>>>>>

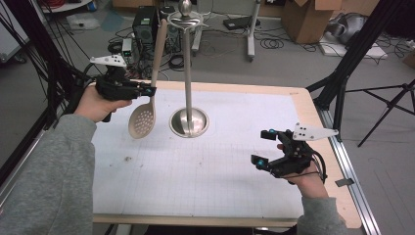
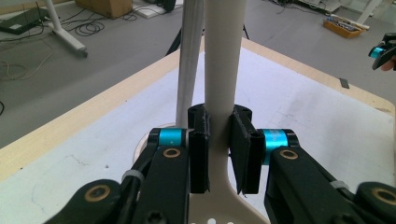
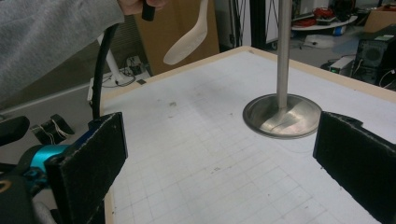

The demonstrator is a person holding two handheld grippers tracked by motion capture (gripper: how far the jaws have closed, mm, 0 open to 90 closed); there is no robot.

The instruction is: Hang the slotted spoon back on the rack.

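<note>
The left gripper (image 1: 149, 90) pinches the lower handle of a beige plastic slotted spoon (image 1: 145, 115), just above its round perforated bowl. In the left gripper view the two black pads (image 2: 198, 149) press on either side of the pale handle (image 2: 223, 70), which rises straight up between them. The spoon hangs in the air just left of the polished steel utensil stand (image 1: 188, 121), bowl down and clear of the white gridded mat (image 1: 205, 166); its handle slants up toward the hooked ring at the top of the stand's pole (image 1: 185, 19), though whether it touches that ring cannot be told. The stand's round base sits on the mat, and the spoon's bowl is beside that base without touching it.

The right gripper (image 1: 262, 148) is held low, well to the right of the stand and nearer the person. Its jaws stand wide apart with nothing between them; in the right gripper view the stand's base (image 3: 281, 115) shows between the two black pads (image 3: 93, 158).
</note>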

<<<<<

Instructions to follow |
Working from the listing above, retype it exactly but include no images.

Output for this exercise |
The demonstrator is a person holding two handheld grippers tracked by motion capture (gripper: how far the jaws have closed, mm, 0 open to 90 closed); there is no robot.

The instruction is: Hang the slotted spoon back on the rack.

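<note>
The left gripper (image 1: 149, 90) pinches the lower handle of a beige plastic slotted spoon (image 1: 145, 115), just above its round perforated bowl. In the left gripper view the two black pads (image 2: 198, 149) press on either side of the pale handle (image 2: 223, 70), which rises straight up between them. The spoon hangs in the air just left of the polished steel utensil stand (image 1: 188, 121), bowl down and clear of the white gridded mat (image 1: 205, 166); its handle slants up toward the hooked ring at the top of the stand's pole (image 1: 185, 19), though whether it touches that ring cannot be told. The stand's round base sits on the mat, and the spoon's bowl is beside that base without touching it.

The right gripper (image 1: 262, 148) is held low, well to the right of the stand and nearer the person. Its jaws stand wide apart with nothing between them; in the right gripper view the stand's base (image 3: 281, 115) shows between the two black pads (image 3: 93, 158).
</note>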

This exercise has been answered in full.